Many researches in automatic text summarization were focused on extraction or identifying the important clauses and sentences, paragraphs in texts. Meanwhile, humans used to produce summaries by creating new sentences that are grammatical, that cohere with one another, and capture the most salient parts of information in the original document. Sentence reduction is the problem of removing some redundant words or some phrases from the original sentence by creating a new sentence, in which the gist meaning of the original sentence was changed . Methods of sentence reduction have been applied in many applications. Grefenstette (Grefenstette,S,1998) proposed removing phrases in sentences to produce a telegraphic text that can be used to provide audio scanning services for the blind. Dolan (Donlan,W.B, 1999) proposed removing clauses in sentences before indexing document for information retrieval. Those methods removed phrases based on their syntactic categories without relying on the context of words, phrases and sentences around. Therefore, those methods are unsuitable for text summarization task. Sentence reduction for text summarization is pointed out by Mani and Maybury (Mani and Maybury,1999). The authors present a process of writing reduced sentences by reversing the original sentence with a set of revised rules. Jing (Jing,H, 2000) also studied a method to remove extraneous phrases from sentences by using multiple source of knowledge to decide which phrase can be removed. The multiple sources include syntactic knowledge, context information and statistic computed from a corpus that consists of examples written by human professional. Their method prevented removing some phrases that were relative to its context around and produced a grammatical sentence, and applied to the cut and paste summarization strategy. Recently, Knight and Marcus (Knight and Marcu,D, 2002) demonstrated two methods for sentence compression problem based on corpus. They devised both noisy-channel and decision tree approach to the problem. The decision tree approach has been applied in parsing sentence and defining the rhetorical of text documents and achieved a good results in sentence compression.

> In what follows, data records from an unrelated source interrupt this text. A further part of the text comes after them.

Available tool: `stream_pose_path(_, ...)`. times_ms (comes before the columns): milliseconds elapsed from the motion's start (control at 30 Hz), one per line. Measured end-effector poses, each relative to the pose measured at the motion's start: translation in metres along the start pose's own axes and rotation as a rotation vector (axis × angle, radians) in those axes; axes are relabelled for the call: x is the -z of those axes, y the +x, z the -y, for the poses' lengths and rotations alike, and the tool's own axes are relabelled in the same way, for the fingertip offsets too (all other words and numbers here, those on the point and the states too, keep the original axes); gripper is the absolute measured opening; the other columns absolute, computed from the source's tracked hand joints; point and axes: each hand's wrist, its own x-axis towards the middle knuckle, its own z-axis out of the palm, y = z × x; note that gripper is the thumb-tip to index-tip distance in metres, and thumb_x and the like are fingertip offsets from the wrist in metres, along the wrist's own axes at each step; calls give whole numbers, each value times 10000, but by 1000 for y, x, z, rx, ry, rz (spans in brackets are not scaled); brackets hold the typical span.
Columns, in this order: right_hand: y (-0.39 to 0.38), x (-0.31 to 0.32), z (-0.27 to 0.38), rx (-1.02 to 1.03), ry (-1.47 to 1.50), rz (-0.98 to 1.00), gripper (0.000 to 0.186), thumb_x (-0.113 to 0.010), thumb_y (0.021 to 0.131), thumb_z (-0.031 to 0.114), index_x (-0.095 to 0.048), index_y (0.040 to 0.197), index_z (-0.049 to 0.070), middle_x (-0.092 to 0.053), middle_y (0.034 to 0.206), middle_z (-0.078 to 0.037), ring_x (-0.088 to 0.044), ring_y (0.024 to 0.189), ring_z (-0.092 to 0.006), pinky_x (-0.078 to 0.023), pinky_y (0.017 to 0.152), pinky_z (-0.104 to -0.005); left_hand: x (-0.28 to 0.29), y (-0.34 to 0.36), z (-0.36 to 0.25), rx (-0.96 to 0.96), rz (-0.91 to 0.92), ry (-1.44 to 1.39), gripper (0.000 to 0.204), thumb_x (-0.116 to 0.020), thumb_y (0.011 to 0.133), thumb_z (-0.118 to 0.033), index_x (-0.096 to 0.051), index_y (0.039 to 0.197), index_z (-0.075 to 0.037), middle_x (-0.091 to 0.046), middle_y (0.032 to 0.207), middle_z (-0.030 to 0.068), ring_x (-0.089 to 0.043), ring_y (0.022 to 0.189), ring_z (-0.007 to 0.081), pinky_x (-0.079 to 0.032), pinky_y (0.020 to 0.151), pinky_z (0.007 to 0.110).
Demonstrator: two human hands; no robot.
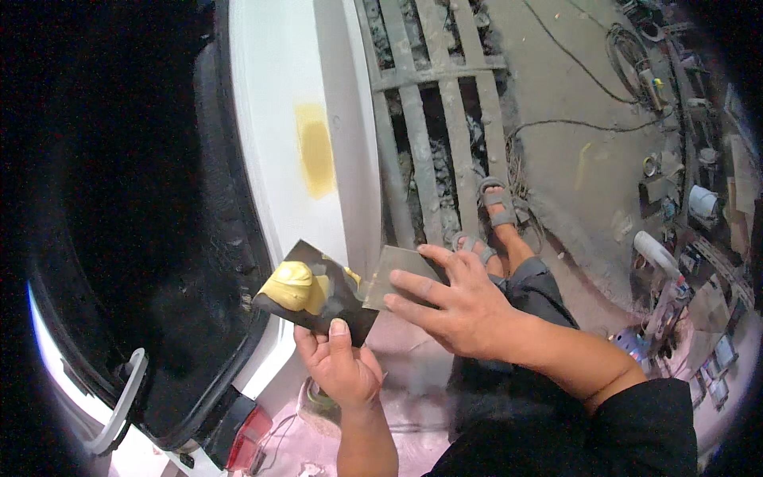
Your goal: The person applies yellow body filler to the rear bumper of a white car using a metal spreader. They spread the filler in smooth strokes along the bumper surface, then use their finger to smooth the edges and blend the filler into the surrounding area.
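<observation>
My left hand grips the lower edge of a dark, flat mixing board, with the thumb on top. A mound of yellow filler paste sits on the board's left part, and a smaller smear shows by its right edge. In my right hand is a thin, grey, rectangular spreader, with my fingers laid along its face. Its left edge meets or overlaps the board's right side. Beyond both hands, the white car panel carries a yellow filler patch.
Left of the panel is the car's dark opening, with a red tail light at the near end. A metal floor grating runs beside the panel; my sandalled foot is by it. Cables and cluttered tools lie to the right.
</observation>
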Motion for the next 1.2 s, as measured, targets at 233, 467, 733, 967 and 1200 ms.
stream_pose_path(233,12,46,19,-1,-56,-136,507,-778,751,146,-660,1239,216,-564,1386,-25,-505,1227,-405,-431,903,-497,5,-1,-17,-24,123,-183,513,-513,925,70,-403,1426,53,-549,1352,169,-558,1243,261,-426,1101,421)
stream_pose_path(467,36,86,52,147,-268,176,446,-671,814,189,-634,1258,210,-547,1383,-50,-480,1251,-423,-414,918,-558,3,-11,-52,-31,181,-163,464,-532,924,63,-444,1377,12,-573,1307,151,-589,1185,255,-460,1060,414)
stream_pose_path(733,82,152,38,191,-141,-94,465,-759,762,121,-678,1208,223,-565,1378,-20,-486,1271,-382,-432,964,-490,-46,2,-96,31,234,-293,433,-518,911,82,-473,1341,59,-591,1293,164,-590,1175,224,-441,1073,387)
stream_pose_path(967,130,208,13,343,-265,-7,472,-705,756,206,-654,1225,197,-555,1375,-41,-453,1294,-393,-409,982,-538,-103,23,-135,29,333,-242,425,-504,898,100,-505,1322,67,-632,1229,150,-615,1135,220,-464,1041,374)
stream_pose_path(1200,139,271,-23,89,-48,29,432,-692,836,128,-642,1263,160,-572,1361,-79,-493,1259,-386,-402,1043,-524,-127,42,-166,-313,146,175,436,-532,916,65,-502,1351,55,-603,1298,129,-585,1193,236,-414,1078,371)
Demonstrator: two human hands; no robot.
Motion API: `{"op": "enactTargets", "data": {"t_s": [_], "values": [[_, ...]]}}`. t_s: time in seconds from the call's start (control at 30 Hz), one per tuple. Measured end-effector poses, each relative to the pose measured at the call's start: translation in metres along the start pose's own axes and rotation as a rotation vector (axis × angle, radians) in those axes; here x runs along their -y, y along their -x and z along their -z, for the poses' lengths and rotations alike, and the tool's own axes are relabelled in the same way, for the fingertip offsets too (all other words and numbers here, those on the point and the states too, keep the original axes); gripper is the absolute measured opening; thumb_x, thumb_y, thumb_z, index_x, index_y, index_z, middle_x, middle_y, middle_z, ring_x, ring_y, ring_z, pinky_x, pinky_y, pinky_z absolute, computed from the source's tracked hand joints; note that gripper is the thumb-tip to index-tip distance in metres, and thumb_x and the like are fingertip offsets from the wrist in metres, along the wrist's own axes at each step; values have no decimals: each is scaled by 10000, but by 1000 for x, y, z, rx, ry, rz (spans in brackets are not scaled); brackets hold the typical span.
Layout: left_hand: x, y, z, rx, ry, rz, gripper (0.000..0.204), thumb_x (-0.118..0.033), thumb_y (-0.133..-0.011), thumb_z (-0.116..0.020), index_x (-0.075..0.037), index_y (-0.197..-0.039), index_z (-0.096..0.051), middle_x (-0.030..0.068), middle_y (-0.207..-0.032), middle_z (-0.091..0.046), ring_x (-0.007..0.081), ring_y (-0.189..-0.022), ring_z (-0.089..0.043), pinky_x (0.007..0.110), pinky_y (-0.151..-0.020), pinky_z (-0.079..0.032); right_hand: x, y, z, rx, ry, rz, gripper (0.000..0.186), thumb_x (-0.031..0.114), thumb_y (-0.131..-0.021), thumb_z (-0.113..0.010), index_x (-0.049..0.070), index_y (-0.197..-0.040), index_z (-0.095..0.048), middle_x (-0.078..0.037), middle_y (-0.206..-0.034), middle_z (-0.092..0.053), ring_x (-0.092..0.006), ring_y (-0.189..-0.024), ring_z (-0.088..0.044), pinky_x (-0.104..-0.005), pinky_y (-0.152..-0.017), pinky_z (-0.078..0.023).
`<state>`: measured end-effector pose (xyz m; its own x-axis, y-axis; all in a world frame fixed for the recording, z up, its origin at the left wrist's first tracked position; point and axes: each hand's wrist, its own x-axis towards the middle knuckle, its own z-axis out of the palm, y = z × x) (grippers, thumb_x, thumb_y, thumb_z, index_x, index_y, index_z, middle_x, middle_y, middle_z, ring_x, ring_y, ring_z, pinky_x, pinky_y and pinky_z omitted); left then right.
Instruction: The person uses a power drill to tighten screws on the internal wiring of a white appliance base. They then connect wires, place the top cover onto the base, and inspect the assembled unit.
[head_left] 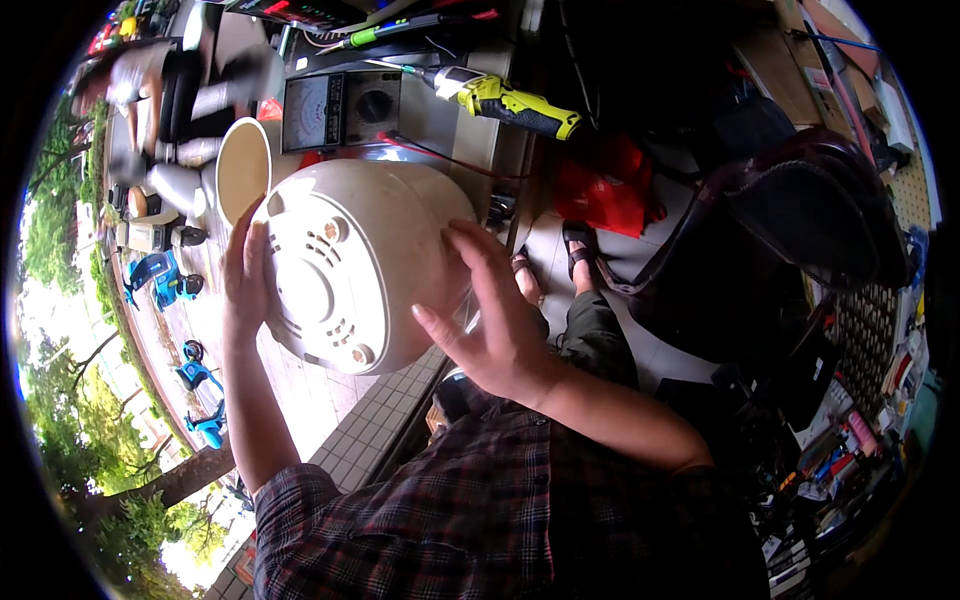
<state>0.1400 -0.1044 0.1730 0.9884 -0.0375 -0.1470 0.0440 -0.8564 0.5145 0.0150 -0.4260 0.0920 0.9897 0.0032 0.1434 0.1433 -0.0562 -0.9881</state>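
Observation:
A white rice cooker (405, 215) is tipped on its side between my hands. Its round base (305, 285), with vent slots and small feet, faces left. My left hand (245, 270) presses along the base's rim, its fingertips partly hidden behind the rim. On the other side, my right hand (495, 320) holds the curved body, thumb and fingers spread over it. Just beyond the cooker lies an analogue multimeter (325, 112) with a red lead, and a yellow-and-black cordless power tool (505, 103) rests near it. A cream round container (243, 170) stands by my left fingertips.
A red plastic bag (605, 185) lies on the floor beyond my feet. To the right stands a dark chair (760, 230), with cluttered tools and parts (835, 450) behind it. At left, a tiled ledge (375, 415) borders the street, where blue scooters (160, 278) and a blurred person (170, 95) appear.

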Motion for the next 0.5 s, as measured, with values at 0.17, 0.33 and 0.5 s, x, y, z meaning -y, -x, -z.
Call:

In almost previous methods, the order of reduced sentences is the same with the original sentence. Meanwhile, in summrizing document, human may perform a changeable order to ensure the summary document is smooth and coherence. This fact requires a new sentence reduction with the order of reduced sentence is different from the orignal. In addition to using sentence reduction for text summarization, the information of syntactic is not enough. The semantic information of original sentences should be incorporated with reduction process to enhance the accuracy of reduction process. This fact is also similar to the behavior of human in reduction sentence that they can understand the meaning of original sentences to ensure that important words is remained in reduced sentences. To satisfy the new requirements mentioned above, we proposed a new sentence reduction based on decision tree model where semantic information is used to support reduction process. The decision tree model is also extended to cope with the changeable order between original sentences and reduced sentences.
Decision tree model for sentence reduction
The following sections will present a sentence reduction based on decision tree model using rich semantic information. Let t and s be a syntax tree of the original sentence and a reduced sentence respectively. To perform a rewriting process we used an Input list, two stacks and some rewriting operators are defined as follows.
An Input list consists of a sequence of words subsumed by the tree t where each word in the input list is labeled with the name of all syntactic constituents in t that start with it. CSTACK is a stack consists of all sub trees in order to rewrite a small tree. RSTACK is a stack consists of all removed nodes in rewriting process from a large tree t into a small tree s . Five operators are used to rewrite a larger tree t into a smaller tree s are as follows;
* smFr-operator transfers a first word from the input list into CSTACK. It was written in
mathematic by the label sta-T.
* REDUCE-operators pops the k syntactic trees located at the top of CSTACK and combine them into a new tree. These operators are formulated as REDUCE (k, x ) , in which k is an integer and X is a grammar symbol.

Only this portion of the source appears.